La rémunération du VRP se présente sous forme de fixe, de commissions ou d'une combinaison des deux.

Cependant, en matière de commissions, il peut être inséré dans un contrat de travail une clause dite de bonne fin. Par le biais de cette clause, il est très souvent stipulé que les commissions ne seront définitivement acquises qu'après paiement intégral des commandes effectuées.

La chambre sociale de la Cour de Cassation dans un arrêt du 25 mars 2009 (n°07-43587) a précisé le contour de cette clause de bonne fin. En l'espèce, un VRP exclusif était rémunéré sur la base d'une commission de 20% du chiffre d'affaires hors taxe, cette commission se décomposant comme suit :

- 15% de commissionnement direct

- 5% à titre d'indemnité de clientèle Il était précisé dans son contrat de travail que le paiement intervenait à chaque fin de mois, par avance, dès transmission de l'ordre de vente à l'employeur et de son acceptation.

Il ressortait également du contrat de travail que les commissions n'étaient définitivement acquises qu'après paiement total des commandes effectuées par la clientèle.

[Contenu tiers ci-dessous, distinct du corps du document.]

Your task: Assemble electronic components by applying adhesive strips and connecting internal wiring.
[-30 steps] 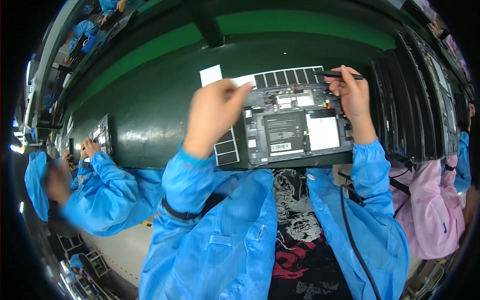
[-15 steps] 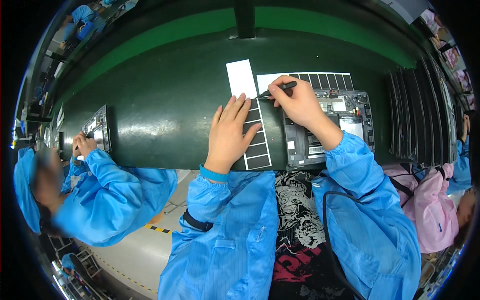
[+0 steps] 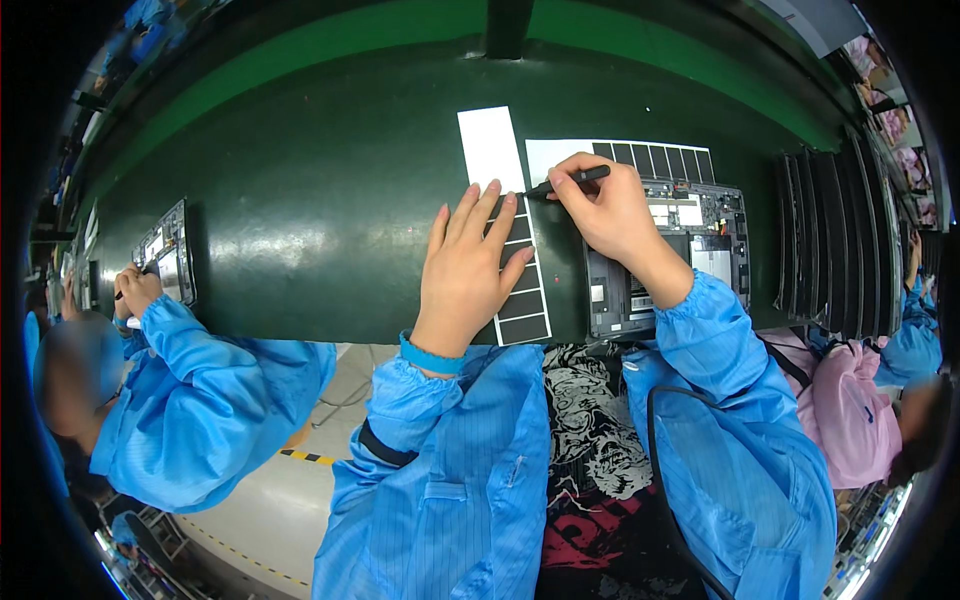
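My left hand (image 3: 465,255) lies flat with its fingers apart, pressing on a white strip (image 3: 490,140) that carries a row of black rectangular stickers (image 3: 523,328). Part of the row is hidden under the fingers. In a pinch, my right hand (image 3: 610,210) holds a slim black pen-like tool (image 3: 585,176). The tool's pointed tip is at the strip's right edge, close to my left fingertips. Under my right wrist sits an opened flat device (image 3: 715,255) with its circuit board and dark inner parts exposed. A second white sticker sheet (image 3: 560,152) lies partly behind my right hand.
Several thin black panels (image 3: 835,230) stand upright in a row at the right of the green table (image 3: 320,220). On the left, a person in a blue smock (image 3: 220,400) works on another opened device (image 3: 170,250). A person in pink (image 3: 850,410) is at the right.
The view has shifted slightly. My left hand still lies on the strip, and my right hand keeps the tool at the strip's edge near the left fingertips.
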Tool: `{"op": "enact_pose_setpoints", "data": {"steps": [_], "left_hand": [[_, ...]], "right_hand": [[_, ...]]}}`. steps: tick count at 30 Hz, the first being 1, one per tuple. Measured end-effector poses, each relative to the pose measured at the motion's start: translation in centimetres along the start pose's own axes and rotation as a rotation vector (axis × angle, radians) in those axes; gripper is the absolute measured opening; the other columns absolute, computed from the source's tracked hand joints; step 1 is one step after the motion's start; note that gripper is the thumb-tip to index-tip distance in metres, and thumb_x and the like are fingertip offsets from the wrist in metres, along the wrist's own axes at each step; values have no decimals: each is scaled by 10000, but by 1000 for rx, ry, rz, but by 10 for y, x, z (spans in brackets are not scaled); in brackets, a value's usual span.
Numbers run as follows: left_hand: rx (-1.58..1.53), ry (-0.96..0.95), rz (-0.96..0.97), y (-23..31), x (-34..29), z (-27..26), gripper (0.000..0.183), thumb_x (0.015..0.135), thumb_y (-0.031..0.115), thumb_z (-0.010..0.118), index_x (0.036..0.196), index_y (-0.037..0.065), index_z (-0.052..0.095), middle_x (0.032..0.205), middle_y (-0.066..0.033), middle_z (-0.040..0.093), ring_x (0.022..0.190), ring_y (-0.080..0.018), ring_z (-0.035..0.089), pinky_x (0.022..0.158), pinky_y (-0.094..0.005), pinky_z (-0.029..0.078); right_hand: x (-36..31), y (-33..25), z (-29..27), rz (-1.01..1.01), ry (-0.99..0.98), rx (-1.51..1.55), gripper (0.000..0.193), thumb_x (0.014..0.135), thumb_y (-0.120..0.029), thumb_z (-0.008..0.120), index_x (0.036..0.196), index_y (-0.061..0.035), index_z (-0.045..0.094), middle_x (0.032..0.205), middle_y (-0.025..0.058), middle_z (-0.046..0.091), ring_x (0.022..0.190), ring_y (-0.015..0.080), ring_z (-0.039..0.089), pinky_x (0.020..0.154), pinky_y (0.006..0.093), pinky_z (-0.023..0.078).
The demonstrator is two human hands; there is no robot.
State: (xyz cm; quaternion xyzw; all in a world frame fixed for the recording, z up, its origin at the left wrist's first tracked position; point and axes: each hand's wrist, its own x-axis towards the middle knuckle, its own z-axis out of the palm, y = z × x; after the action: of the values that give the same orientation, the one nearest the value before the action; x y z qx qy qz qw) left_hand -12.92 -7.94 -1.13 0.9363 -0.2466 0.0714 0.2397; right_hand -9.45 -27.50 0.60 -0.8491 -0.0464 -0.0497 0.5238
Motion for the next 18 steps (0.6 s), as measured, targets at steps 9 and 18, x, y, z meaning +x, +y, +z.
{"op": "enact_pose_setpoints", "data": {"steps": [9,18], "left_hand": [[48,38,25,1,-1,3,543,843,314,663,1319,84,540,1410,-99,471,1324,-302,422,1070,-496,344],[67,52,34,-1,-3,8,553,840,323,663,1322,83,538,1413,-96,470,1322,-298,424,1068,-490,348]], "right_hand": [[-3,3,1,-43,31,-9,196,871,-159,631,858,32,675,585,108,625,505,117,572,495,278,438],[-5,8,7,-18,53,163,175,874,-103,632,964,32,698,738,116,700,660,113,662,585,245,511]]}}
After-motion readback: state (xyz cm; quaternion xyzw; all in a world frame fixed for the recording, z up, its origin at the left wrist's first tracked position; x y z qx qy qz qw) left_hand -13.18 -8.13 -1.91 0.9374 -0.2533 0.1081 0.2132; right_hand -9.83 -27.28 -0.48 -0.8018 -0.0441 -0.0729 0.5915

Le conseil des prud'hommes a été saisi sur des demandes de rappels de salaires et commissions, lequel a fait droit aux demandes.

La société employeur a donc interjeté appel se prévalant du contrat de travail liant la société et le salarié et de la clause de bonne fin insérée dans ce contrat, pour justifier du décomissionnement du salarié. La chambre sociale de la Cour de Cassation a rejeté le pourvoi de la société.

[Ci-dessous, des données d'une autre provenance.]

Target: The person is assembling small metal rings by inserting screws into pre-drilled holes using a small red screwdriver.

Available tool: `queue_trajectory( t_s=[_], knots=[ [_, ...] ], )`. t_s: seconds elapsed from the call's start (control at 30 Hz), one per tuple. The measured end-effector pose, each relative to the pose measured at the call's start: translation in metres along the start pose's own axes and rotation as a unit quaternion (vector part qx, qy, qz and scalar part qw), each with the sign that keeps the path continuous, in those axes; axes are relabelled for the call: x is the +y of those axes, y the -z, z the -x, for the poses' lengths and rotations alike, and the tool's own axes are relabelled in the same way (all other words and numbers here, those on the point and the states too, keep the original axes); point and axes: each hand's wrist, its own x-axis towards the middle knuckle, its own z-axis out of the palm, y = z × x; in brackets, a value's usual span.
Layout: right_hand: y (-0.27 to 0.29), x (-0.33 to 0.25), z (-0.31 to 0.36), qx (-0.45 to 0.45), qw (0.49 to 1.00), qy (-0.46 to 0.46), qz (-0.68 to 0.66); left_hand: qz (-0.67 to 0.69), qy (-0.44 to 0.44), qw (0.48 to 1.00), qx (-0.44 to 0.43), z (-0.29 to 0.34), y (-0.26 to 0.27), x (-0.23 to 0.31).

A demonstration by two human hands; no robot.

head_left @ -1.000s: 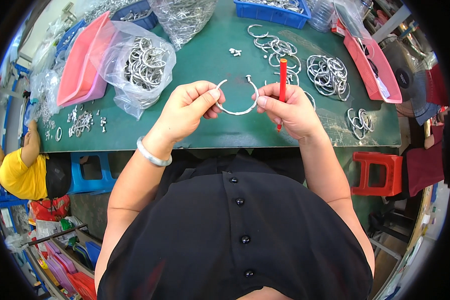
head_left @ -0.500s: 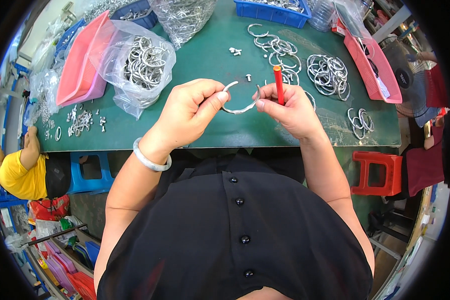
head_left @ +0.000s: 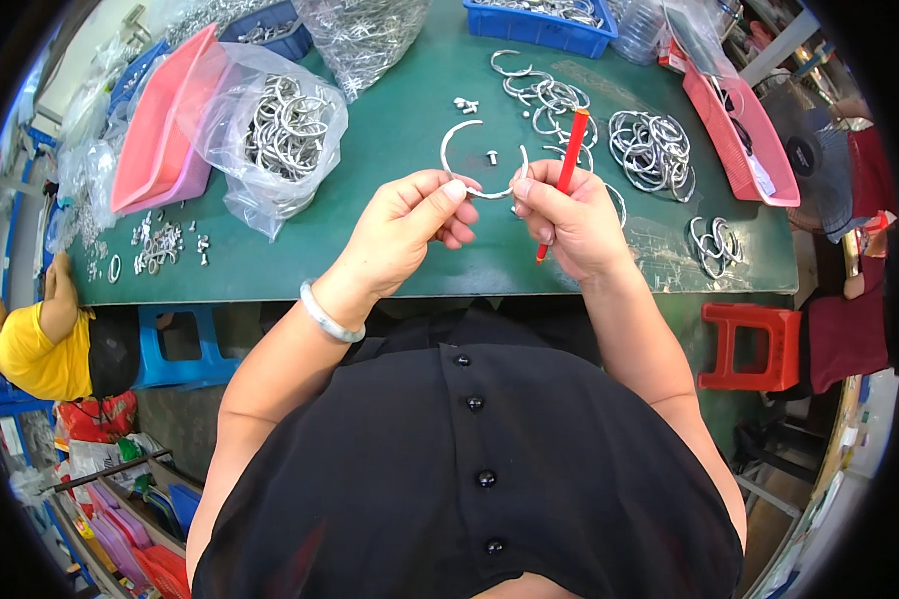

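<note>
Between my two hands is an open silver metal ring (head_left: 446,150), its gap facing away from me. My left hand (head_left: 410,222) pinches its lower left side between thumb and fingers. The thumb and fingers of my right hand (head_left: 569,215) close on the ring near its right end, and a red pen (head_left: 573,150) is tucked in the same hand, slanting up and right. Just beyond the ring a small silver rivet-like piece (head_left: 491,157) stands on the green table (head_left: 400,130). Similar open rings (head_left: 544,92) lie beyond my right hand.
Left of my hands sits a clear bag of rings (head_left: 288,125) beside a pink basket (head_left: 160,120). Small metal parts (head_left: 160,243) lie at the left. A ring pile (head_left: 652,150) and another pink basket (head_left: 734,135) are at right. A person in yellow (head_left: 45,344) sits far left.
The ring has been turned, and my left hand has shifted from its upper left end to its lower side. The red pen has tilted to the right, its lower tip now showing.
</note>
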Motion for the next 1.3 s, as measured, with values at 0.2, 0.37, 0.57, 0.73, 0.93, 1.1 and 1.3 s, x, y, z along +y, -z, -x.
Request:
queue_trajectory(
  t_s=[0.2,0.37,0.57,0.73,0.93,1.1,1.3],
  knots=[
    [-0.0029,0.0000,0.0030,-0.003,1.000,-0.005,0.019,0.000,-0.003,1.000,0.030,-0.0018,-0.0012,0.0006],
    [-0.0037,-0.0009,0.0036,-0.011,1.000,-0.005,0.023,0.001,0.005,0.999,0.043,-0.0022,0.0001,0.0015],
    [-0.0019,0.0000,0.0033,-0.026,0.999,0.001,0.042,-0.022,-0.008,0.998,0.055,-0.0014,-0.0021,0.0035],
    [-0.0051,-0.0029,0.0049,-0.030,0.997,0.003,0.064,-0.088,-0.060,0.992,0.062,-0.0007,-0.0031,0.0027],
    [-0.0059,-0.0044,0.0058,-0.027,0.995,0.019,0.094,-0.129,-0.093,0.985,0.059,0.0013,-0.0047,0.0045],
    [-0.0058,-0.0031,0.0054,-0.021,0.991,0.036,0.124,-0.166,-0.134,0.975,0.064,0.0012,-0.0066,0.0044],
    [-0.0052,-0.0023,0.0047,-0.025,0.985,0.060,0.160,-0.252,-0.193,0.947,0.052,0.0015,-0.0051,0.0044]
  ],
)
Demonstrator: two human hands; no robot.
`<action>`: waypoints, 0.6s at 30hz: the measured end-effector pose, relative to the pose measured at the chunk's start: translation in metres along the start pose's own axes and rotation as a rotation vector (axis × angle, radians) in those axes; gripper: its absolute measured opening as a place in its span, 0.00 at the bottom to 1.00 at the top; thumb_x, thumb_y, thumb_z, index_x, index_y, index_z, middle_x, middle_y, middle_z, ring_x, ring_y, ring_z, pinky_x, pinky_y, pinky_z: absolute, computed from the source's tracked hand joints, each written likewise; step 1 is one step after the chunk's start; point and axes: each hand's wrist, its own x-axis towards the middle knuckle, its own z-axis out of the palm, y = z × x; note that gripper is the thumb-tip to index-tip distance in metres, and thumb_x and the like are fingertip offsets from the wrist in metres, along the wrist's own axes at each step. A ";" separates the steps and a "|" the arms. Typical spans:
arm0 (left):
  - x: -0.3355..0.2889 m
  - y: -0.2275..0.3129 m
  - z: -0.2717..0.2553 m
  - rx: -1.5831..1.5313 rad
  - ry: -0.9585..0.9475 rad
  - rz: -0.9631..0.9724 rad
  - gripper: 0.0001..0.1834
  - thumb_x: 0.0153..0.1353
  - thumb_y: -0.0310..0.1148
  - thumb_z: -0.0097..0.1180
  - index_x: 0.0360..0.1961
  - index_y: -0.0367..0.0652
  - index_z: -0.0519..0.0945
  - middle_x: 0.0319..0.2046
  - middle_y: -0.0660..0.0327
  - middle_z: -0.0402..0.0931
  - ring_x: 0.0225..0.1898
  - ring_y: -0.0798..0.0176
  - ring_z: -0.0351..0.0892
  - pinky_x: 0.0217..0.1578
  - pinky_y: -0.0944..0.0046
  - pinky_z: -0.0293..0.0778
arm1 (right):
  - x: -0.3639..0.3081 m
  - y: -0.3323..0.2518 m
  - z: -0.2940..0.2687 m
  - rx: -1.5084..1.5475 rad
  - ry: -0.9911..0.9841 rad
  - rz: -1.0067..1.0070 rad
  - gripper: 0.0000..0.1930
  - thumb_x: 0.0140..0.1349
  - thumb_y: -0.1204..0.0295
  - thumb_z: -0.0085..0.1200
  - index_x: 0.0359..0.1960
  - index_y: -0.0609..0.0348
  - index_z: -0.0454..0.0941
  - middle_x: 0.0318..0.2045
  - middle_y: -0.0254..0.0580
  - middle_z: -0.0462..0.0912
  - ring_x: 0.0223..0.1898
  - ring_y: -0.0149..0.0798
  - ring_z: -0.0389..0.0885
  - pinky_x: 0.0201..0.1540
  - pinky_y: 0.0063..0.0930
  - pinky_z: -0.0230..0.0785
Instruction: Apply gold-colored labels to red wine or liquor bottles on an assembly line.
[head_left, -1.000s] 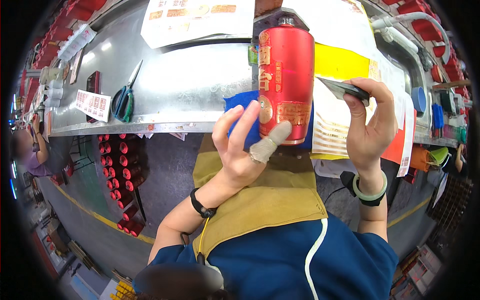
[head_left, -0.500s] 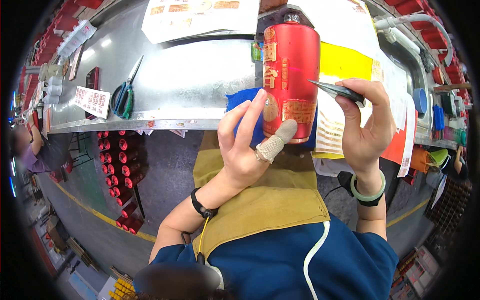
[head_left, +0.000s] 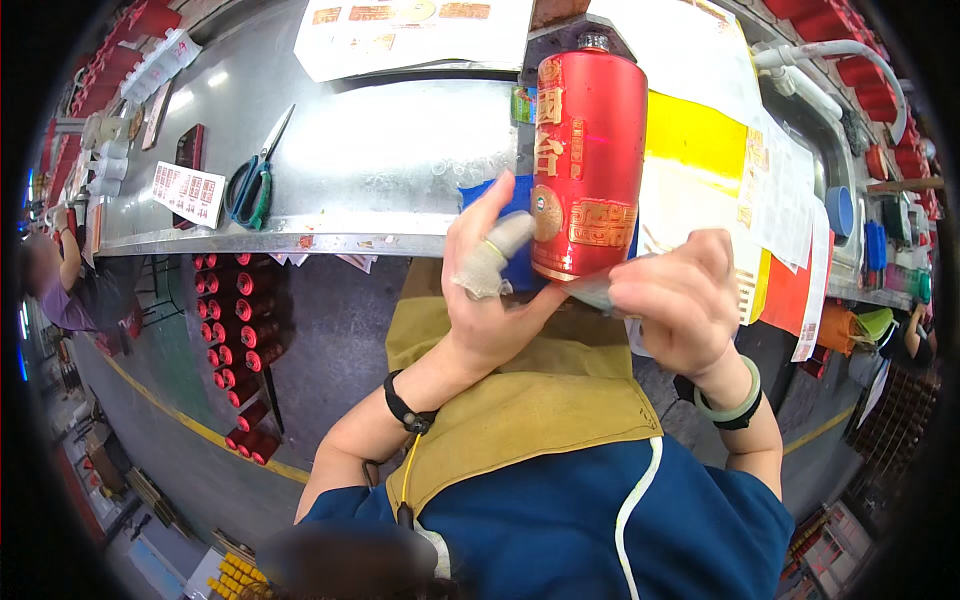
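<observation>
A red bottle [head_left: 595, 150] with gold lettering and gold ornaments lies on the bench, its dark cap pointing away and its base towards me. Beside its lower left edge is my left hand [head_left: 490, 300], fingers spread; a pale cloth cot [head_left: 497, 262] covers one finger, whose tip is at the bottle's side. The thumb reaches to the bottle's base. My right hand [head_left: 685, 305], blurred by motion, is closed on pointed dark tweezers [head_left: 592, 294], their tip close to my left thumb. Under the bottle lies a blue cloth [head_left: 512, 262].
Scissors [head_left: 255, 180] and a sheet of gold-red stickers [head_left: 188, 195] lie on the metal bench to the left. White sheets [head_left: 410, 45] and yellow paper [head_left: 695, 140] surround the bottle. Several red bottles [head_left: 245, 335] stand below the bench edge. At the far left another person works [head_left: 75, 290].
My right hand has brought the tweezers down from the bottle's right side to its base. My left covered finger has drawn back off the bottle's front to its left side. The view has shifted slightly.
</observation>
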 end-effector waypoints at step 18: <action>0.024 0.003 -0.001 0.152 -0.275 -0.123 0.45 0.45 0.38 0.80 0.63 0.30 0.75 0.55 0.43 0.80 0.60 0.44 0.77 0.68 0.44 0.62 | 0.012 0.048 0.010 -0.084 0.224 0.093 0.15 0.54 0.86 0.62 0.39 0.52 0.86 0.37 0.34 0.88 0.35 0.37 0.82 0.43 0.32 0.67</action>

Pour la chambre sociale de la Cour de Cassation « s'il peut être contractuellement prévu que les commandes non menées à bonne fin n'ouvrent pas droit à commission, c'est à la condition que ce soit sans faute de l'employeur et sans que le salarié soit privé des commissions qui lui étaient dues sur des contrats effectivement réalisés. »

Or en l'espèce, le VRP avait été privé de ses commissions de façon systématique dés qu'un délai de trente jours était écoulé entre la date de passation de la commande et le défaut de règlement. La chambre sociale de la Cour de Cassation a donc sanctionné l'employeur qui faisait peser sur la clause de bonne fin une automaticité systématique sans rechercher le motif du défaut de règlement du client.

L'employeur ne donnait pas non plus la possibilité au VRP de prétendre de nouveau au paiement des commissions pour le cas où le client réglerait les factures dues. Au contraire, le montant desdites commissions était reversé à un cabinet de recouvrement aux fins de recouvrement de l'impayé.

L'employeur sera donc d'une extrême vigilance dans la rédaction de ses contrats de travail et notamment s'il entend insérer une clause de bonne fin sous peine de voir constater judiciairement la nullité de cette clause.